What needs to be done: Write out the listing, please, but only from its first line through the line containing "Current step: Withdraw", exactly as given and without pictures.

Given material:
┄┄┄┄┄┄┄┄┄┄
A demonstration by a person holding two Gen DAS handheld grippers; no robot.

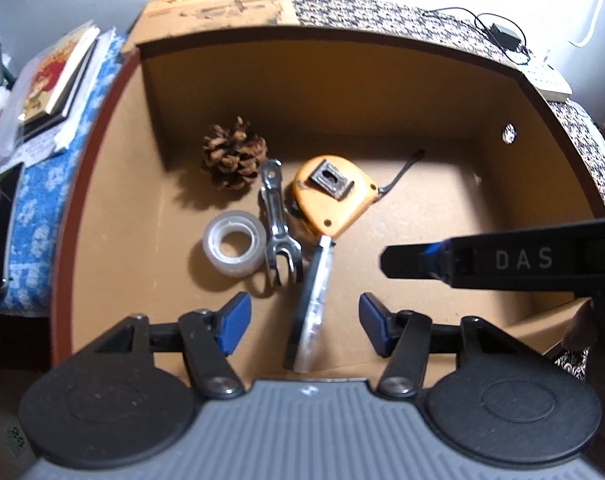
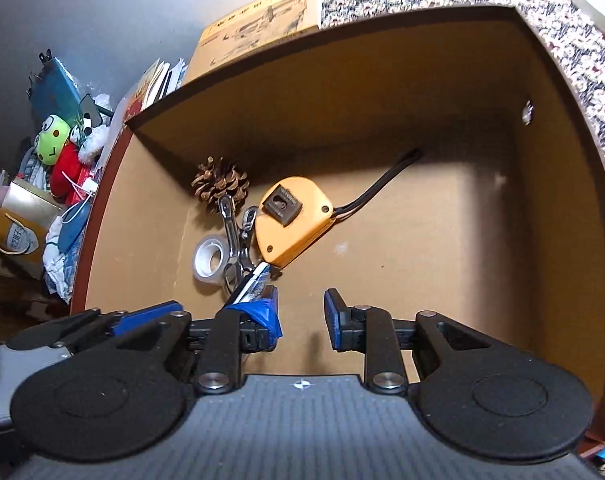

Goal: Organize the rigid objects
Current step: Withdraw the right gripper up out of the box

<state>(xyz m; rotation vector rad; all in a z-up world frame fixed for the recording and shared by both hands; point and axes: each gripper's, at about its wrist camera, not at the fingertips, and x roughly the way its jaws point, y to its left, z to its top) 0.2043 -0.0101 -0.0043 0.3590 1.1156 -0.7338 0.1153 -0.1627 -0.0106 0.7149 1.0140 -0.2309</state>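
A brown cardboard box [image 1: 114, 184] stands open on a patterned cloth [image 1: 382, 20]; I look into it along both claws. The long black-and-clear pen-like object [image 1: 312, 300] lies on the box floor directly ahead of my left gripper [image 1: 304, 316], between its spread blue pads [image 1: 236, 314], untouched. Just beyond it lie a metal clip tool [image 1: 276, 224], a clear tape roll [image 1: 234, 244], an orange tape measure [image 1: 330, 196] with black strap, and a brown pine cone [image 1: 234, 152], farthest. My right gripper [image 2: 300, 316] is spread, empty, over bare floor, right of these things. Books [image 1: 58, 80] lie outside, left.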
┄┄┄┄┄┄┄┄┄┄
Answer space:
A demonstration by a person holding two Gen DAS handheld grippers; no robot.


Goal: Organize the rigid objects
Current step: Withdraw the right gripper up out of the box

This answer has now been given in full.